- _Assignment_
Exercise in exact copying. Transcribe every entry that follows, word for word.
====================
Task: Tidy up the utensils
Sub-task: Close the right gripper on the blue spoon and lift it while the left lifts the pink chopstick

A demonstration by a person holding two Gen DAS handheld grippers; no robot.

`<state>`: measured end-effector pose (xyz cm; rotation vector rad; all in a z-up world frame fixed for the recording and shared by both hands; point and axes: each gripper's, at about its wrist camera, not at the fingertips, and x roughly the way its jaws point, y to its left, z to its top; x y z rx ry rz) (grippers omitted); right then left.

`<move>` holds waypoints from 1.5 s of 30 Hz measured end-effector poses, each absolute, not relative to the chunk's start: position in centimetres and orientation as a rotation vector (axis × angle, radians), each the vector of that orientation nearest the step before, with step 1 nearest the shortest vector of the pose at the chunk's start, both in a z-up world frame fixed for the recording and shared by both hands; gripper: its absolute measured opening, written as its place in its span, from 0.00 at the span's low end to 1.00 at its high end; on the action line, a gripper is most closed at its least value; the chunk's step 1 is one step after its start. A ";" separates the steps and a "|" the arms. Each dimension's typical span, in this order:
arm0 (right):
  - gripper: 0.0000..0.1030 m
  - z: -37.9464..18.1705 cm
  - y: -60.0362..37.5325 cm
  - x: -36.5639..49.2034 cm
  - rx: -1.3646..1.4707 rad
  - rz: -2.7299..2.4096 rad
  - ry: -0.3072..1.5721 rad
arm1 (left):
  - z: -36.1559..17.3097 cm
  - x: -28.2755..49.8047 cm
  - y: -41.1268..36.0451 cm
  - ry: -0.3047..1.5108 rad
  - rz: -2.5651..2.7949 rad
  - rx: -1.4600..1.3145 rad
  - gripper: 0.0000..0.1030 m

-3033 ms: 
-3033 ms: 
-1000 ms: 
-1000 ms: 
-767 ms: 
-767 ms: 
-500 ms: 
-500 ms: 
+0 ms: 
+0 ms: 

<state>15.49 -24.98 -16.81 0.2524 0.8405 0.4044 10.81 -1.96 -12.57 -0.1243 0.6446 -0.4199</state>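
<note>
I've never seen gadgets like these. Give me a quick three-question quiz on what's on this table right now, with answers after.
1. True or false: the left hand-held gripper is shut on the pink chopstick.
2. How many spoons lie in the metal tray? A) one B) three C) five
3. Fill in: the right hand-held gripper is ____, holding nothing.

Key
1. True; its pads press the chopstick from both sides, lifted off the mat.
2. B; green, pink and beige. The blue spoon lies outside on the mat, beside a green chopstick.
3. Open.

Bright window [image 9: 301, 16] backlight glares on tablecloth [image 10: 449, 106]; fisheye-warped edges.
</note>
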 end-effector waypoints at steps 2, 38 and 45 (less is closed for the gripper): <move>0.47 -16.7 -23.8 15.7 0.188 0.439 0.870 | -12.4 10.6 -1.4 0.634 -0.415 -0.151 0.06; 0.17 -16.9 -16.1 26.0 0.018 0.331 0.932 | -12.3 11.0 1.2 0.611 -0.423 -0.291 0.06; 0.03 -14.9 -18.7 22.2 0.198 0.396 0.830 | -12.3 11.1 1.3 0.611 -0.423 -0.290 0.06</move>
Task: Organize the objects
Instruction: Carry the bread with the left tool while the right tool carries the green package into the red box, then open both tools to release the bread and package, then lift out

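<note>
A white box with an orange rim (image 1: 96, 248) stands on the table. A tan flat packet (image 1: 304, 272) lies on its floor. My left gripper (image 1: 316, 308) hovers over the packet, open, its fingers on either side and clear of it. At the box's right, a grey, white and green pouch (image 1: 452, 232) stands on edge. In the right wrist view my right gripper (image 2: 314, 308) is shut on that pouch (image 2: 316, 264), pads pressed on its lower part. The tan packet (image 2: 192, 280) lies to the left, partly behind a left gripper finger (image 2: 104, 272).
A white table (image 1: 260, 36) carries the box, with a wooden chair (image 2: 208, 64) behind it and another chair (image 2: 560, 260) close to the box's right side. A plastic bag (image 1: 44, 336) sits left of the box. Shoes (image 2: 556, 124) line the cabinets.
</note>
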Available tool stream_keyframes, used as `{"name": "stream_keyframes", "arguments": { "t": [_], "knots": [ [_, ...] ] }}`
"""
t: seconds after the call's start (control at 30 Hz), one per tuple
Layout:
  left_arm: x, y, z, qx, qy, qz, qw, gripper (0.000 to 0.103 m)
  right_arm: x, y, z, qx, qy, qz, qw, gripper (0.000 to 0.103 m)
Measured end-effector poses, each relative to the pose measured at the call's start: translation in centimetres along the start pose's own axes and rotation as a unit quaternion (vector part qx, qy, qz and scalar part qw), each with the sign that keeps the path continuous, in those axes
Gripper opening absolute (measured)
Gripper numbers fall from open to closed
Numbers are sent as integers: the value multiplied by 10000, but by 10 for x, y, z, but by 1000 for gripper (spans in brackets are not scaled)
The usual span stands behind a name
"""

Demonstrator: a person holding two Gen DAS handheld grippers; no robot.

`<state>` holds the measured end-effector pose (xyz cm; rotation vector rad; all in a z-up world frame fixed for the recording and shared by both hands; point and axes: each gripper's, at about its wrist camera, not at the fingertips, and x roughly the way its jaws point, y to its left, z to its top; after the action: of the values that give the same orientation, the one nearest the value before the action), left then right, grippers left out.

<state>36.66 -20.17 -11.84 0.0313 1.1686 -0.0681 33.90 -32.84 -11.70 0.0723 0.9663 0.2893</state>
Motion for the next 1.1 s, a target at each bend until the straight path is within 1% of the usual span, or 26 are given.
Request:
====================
- _Exercise result_
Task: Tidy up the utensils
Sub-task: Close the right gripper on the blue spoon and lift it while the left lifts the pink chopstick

A demonstration by a person holding two Gen DAS handheld grippers; no robot.

`<state>`: measured end-effector pose (xyz cm; rotation vector rad; all in a z-up world frame fixed for the recording and shared by both hands; point and axes: each gripper's, at about its wrist camera, not at the fingertips, and x roughly the way its jaws point, y to its left, z to its top; x y z rx ry rz) (grippers omitted); right then left.

`<move>` holds waypoints from 1.5 s of 30 Hz measured end-effector poses, each absolute, not relative to the chunk's start: position in centimetres and orientation as a rotation vector (axis × angle, radians), each the vector of that orientation nearest the step before, with step 1 nearest the shortest vector of the pose at the chunk's start, both in a z-up world frame fixed for the recording and shared by both hands; gripper: its absolute measured opening, written as its place in its span, from 0.00 at the span's low end to 1.00 at its high end; on the action line, a gripper is most closed at its least value; the chunk's step 1 is one step after its start. A ";" separates the steps and a "|" the arms. Each dimension's typical span, in this order:
arm0 (right):
  - gripper: 0.0000..0.1030 m
  - z: -37.9464..18.1705 cm
  - y: -60.0362..37.5325 cm
  - x: -36.5639..49.2034 cm
  - rx: -1.3646..1.4707 rad
  - rz: -2.7299..2.4096 rad
  - ry: -0.3072..1.5721 rad
arm1 (left):
  - z: -36.1559..17.3097 cm
  - x: -28.2755..49.8047 cm
  - y: -41.1268..36.0451 cm
  - ry: -0.3047..1.5108 rad
  - rz: -2.5651..2.7949 rad
  - rx: -1.4600..1.3145 rad
  - gripper: 0.0000..0.1030 m

-3033 ms: 
-3033 ms: 
-1000 ms: 
-1000 ms: 
-767 ms: 
-767 ms: 
-500 ms: 
-500 ms: 
+0 ms: 
+0 ms: 

<state>15.49 -24.98 -16.81 0.2524 0.8405 0.4044 10.81 -1.96 -12.57 -0.1243 0.6446 -0.4199</state>
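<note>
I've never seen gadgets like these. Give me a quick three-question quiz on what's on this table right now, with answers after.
1. True or false: the left hand-held gripper is shut on the pink chopstick.
2. How many spoons lie in the metal tray? A) one B) three C) five
3. Fill in: the right hand-held gripper is ____, holding nothing.

Key
1. True; its pads press the chopstick from both sides, lifted off the mat.
2. B; green, pink and beige. The blue spoon lies outside on the mat, beside a green chopstick.
3. Open.

Bright window [image 9: 301, 16] backlight glares on tablecloth [image 10: 449, 106]; fisheye-warped edges.
</note>
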 end-effector waypoints at steps 2, 38 and 45 (less is closed for the gripper): <move>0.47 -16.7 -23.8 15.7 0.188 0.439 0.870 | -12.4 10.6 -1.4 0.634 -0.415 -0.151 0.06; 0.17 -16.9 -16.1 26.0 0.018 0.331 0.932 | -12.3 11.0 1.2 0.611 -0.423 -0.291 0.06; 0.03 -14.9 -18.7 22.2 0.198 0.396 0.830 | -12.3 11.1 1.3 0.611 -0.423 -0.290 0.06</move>
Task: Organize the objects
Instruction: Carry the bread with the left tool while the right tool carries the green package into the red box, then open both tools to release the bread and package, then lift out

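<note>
A white box with an orange rim (image 1: 96, 248) stands on the table. A tan flat packet (image 1: 304, 272) lies on its floor. My left gripper (image 1: 316, 308) hovers over the packet, open, its fingers on either side and clear of it. At the box's right, a grey, white and green pouch (image 1: 452, 232) stands on edge. In the right wrist view my right gripper (image 2: 314, 308) is shut on that pouch (image 2: 316, 264), pads pressed on its lower part. The tan packet (image 2: 192, 280) lies to the left, partly behind a left gripper finger (image 2: 104, 272).
A white table (image 1: 260, 36) carries the box, with a wooden chair (image 2: 208, 64) behind it and another chair (image 2: 560, 260) close to the box's right side. A plastic bag (image 1: 44, 336) sits left of the box. Shoes (image 2: 556, 124) line the cabinets.
</note>
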Available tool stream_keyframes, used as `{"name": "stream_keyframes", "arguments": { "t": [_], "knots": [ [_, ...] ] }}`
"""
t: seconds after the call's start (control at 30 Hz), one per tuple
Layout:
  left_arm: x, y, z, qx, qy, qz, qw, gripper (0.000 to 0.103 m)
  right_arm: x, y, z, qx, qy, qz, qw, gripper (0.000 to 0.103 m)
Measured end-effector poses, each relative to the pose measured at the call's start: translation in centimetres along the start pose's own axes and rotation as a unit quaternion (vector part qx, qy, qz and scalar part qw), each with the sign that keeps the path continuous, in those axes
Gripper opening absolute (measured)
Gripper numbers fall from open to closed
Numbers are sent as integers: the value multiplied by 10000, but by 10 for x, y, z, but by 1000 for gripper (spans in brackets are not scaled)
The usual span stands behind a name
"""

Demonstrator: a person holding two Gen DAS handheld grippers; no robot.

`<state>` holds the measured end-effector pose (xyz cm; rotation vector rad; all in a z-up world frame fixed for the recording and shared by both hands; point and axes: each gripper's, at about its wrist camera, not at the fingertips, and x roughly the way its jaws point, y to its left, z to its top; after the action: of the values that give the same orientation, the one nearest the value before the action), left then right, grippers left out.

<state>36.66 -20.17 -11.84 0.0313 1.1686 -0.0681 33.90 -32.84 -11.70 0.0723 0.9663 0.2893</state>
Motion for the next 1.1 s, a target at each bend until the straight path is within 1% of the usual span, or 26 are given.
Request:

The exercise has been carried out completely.